All that we are arises with our thoughts.
With our thoughts we make the world.
How many times have I read these lines, contemplated there truth, and worked to transform my thinking? But first I must become aware of my thinking, perhaps even become aware that I am alive. How to train the thinking? How to train awareness? By daily diligent practice aided with the support of a community. Wise instruction from one who has journeyed the path provides direction and then some. Time passes and awareness deepens, and then is lost. The mind is fleeting - attention directed, then distracted; pulled away and then hopefully returned.
I follow my breath, planting seeds with my thinking. Habits transmitted to me and honed finer, begin to loose their edge. Patterns of thinking and acting that I developed as my response to the world are slowly revealed, slowly replaced. But their energy is strong, watered by years and even lifetimes of use. Before I am aware, I am once again locked in habit, without a choice. But then I become aware of my thinking, aware of my actions, maybe even aware of my state. A choice becomes possible. Do I direct my thinking, raising my awareness and tasting freedom? Am I alive? Am I breathing? Am I aware of the energy of life within me and around me?
We begin again constantly - when we are fortunate, when we are devoted to waking up to life. Replacing inherited thoughts, adopted thoughts, and the thinking of others & society to which we are constantly exposed is a brave choice. A necessary choice. We are what we think. I'm not sure I even like the notion as it places the burden of responsibility so squarely on me.
Thursday, August 18, 2011
Monday, August 15, 2011
Twenty-five minutes of playing suddenly seems like an eternity. How did I arrive at this? In a good way actually, through the Alexander Technique. In several posts and many evenings of silent writing, I have been practicing/playing for small increments of time. Between 10-15 minutes of playing with an AT lie down interspersed. Yesterday I created a potential 25 minute set for an upcoming gig, and did a lie down between each piece. Mind you this was not a strict AT lie down, as I was auralizing the next piece in my mind while I allowed the mechanics of the lie down process to release my body.

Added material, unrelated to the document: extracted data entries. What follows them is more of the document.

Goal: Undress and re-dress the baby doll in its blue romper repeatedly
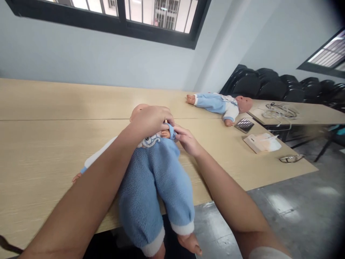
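Overhanging table edge [202, 199], doll's legs [142, 196]

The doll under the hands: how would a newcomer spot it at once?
Below the larger dark-framed window, find the pale tabletop. At its near edge, a doll lies on its back, with the left hand and right hand at a sleeve cuff. Unlike the other doll farther right, its feet overhang the edge.

Left hand [155, 117], right hand [188, 141] — both hold a doll's [153, 172] cuff [171, 132].
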Available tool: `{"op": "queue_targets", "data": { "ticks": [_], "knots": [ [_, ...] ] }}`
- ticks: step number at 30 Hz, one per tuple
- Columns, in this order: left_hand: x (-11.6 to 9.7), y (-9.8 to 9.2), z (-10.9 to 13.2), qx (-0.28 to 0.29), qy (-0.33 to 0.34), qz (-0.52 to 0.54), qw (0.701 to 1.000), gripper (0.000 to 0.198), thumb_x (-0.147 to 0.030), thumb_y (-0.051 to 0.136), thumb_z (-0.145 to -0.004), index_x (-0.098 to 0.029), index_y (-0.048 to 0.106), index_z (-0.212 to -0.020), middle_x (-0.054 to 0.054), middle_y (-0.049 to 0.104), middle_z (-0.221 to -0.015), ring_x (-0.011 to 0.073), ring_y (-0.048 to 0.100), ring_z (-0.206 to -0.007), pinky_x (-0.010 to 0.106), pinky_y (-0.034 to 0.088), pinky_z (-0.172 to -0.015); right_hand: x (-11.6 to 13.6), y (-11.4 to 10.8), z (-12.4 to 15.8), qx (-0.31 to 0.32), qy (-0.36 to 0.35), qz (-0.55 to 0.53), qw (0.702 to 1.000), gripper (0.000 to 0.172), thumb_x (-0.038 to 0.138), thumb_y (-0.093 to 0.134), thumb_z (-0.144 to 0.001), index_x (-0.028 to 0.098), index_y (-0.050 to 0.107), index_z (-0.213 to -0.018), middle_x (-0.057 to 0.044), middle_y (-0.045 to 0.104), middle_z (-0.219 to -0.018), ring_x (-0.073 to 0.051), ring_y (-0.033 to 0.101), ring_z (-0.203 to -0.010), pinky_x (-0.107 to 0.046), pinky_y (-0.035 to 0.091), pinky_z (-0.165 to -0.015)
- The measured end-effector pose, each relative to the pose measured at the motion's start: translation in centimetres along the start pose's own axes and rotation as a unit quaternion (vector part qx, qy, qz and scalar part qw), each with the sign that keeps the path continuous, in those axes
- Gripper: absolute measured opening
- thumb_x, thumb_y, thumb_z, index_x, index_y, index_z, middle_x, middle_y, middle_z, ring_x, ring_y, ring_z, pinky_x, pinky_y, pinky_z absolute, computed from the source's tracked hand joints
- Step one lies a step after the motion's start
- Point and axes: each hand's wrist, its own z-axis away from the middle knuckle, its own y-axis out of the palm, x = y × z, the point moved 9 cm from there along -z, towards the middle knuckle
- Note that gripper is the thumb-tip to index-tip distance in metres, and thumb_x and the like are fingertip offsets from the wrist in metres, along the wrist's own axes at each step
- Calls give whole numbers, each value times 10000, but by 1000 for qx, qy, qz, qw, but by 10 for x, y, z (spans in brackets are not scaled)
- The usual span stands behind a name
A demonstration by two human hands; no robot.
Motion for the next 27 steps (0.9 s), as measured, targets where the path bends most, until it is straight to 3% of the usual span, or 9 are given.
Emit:
{"op": "queue_targets", "data": {
  "ticks": [3,9,15,19,23,27],
  "knots": [
    [15,3,0,-20,-34,13,999,165,-204,711,-806,-244,813,-930,-10,767,-959,154,656,-845,281,428,-754,-18,1,2,-55,75,-92,991,366,617,671,-935,277,766,-1032,-28,763,-1127,-269,688,-1103,-422,531,-1007],
    [19,6,-1,-11,-27,22,999,121,-256,749,-798,-232,796,-906,-11,743,-913,141,638,-808,257,429,-750,-16,7,5,-76,110,-77,988,380,621,775,-867,252,706,-930,-14,733,-972,-211,661,-959,-338,540,-896],
    [33,6,7,65,-75,40,994,234,-180,676,-765,-244,813,-943,-14,730,-821,148,627,-777,261,416,-704,-6,5,3,-75,86,-70,991,340,582,781,-878,243,756,-881,-30,757,-1058,-218,680,-1025,-356,526,-967],
    [23,-4,4,11,-54,29,998,195,-182,669,-760,-227,774,-919,-3,724,-912,151,621,-812,265,418,-714,-16,7,6,-94,133,-106,981,381,589,788,-867,258,797,-1055,-22,790,-1064,-232,708,-1018,-379,536,-984],
    [16,-5,2,-35,-22,-11,999,77,-187,670,-788,-220,704,-849,0,698,-934,157,600,-820,283,402,-707,-25,8,9,-97,163,-164,968,358,556,846,-811,250,800,-990,-23,806,-1041,-250,724,-996,-414,546,-1010],
    [18,0,4,-39,11,-22,999,77,-176,646,-829,-220,706,-814,-2,692,-970,146,602,-829,285,413,-746,-20,14,8,-70,169,-211,960,318,510,824,-837,236,817,-999,-43,813,-1091,-262,734,-1041,-418,531,-1055]
  ]
}}
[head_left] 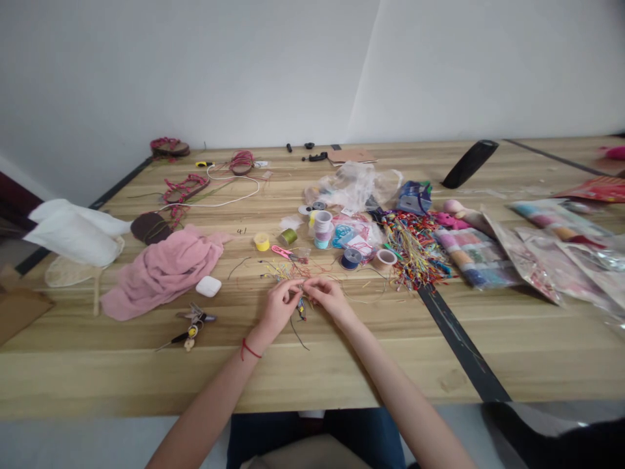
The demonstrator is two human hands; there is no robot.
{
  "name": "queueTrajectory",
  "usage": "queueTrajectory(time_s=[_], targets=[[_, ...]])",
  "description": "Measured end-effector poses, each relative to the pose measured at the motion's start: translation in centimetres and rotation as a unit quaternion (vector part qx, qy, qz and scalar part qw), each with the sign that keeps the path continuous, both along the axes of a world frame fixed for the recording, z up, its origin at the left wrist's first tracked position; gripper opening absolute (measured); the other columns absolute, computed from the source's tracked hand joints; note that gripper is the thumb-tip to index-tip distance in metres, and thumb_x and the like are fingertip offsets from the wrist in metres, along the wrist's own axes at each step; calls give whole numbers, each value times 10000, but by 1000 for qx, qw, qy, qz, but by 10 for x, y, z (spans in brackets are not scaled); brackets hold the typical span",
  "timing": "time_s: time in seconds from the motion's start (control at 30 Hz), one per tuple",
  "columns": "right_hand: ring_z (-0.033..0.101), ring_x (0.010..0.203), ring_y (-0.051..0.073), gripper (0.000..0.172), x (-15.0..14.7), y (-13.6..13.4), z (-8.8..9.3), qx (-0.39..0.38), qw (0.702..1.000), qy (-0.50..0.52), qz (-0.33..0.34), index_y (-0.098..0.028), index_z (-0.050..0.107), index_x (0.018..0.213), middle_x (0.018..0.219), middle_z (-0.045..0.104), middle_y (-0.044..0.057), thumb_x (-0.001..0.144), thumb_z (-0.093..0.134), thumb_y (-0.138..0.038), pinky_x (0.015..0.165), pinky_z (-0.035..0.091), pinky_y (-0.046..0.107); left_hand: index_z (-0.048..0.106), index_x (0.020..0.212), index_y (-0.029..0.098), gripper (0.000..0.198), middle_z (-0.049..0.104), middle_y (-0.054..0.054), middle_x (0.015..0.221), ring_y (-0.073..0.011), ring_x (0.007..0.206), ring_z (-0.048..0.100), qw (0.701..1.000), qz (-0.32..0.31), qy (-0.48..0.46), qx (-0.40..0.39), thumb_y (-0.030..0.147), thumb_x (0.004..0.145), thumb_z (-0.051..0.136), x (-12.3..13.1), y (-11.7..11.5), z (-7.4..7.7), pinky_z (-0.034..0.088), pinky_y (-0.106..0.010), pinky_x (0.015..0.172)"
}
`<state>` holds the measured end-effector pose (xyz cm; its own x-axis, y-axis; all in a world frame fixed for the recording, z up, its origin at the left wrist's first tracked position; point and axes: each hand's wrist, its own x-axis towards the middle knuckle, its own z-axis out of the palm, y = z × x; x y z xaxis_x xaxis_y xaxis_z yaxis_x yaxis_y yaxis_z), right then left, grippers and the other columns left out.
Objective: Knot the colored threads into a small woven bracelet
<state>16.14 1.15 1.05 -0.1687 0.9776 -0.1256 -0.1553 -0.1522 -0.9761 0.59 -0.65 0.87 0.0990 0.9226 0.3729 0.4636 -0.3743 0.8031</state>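
Note:
My left hand (pixel 278 307), with a red string (pixel 249 350) around its wrist, and my right hand (pixel 328 297) meet above the wooden table (pixel 312 371). Their fingertips pinch thin threads (pixel 299 291), and a small dark beaded charm (pixel 301 309) hangs just below them. A dark strand (pixel 297 333) trails down toward me. Fine multicoloured threads (pixel 288 270) are spread on the table beyond my hands. Pink scissors (pixel 282 251) lie among them. The fingers hide the exact knot or join.
Thread spools (pixel 323 229), a heap of coloured cords (pixel 415 257), and bead packets (pixel 476 257) lie ahead and right. A pink cloth (pixel 163 273), white earbud case (pixel 208 286), and keys (pixel 193 324) lie left. A black strip (pixel 461 342) runs across the table.

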Motion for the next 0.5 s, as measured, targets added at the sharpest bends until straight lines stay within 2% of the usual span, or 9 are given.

While this has been a very effective practice to further my freedom in playing, I felt the need today to address the set as a whole. I also needed to determine the effect, if any, of these practices on my stamina. While I suppose that it makes sense that increased freedom and effortless playing would impact my stamina positively, I found myself challenged with the prospect of playing for 25 minutes. Watching this mental activity veer towards the negative, I marveled at how easily my mind can go off track. Good solid work, now giving rise to negative thinking. I told myself that playing for 25 minutes is easy to do a few times and headed to the floor for a lie down.
Part of what I am enjoying about my new guitar is the lightness of the instrument. As the strap comes across my left shoulder, there is virtually nothing there. After tuning I paused to direct my thinking and decided that I could give the AT directions between each piece. I played through the set with no to minimal reaction to a few mistakes that manifested. At the end, I was ready and able to play longer, but I hit the floor for a lie down instead. And then more playing. Stay tuned.
Monday, August 8, 2011
Yesterday I found out about an open mic less than a half mile from my home. In general I find open mics less than satisfying experiences, but decided that it would be good for me to get out & play in front of some people again. And hey, a 1/2 mile away.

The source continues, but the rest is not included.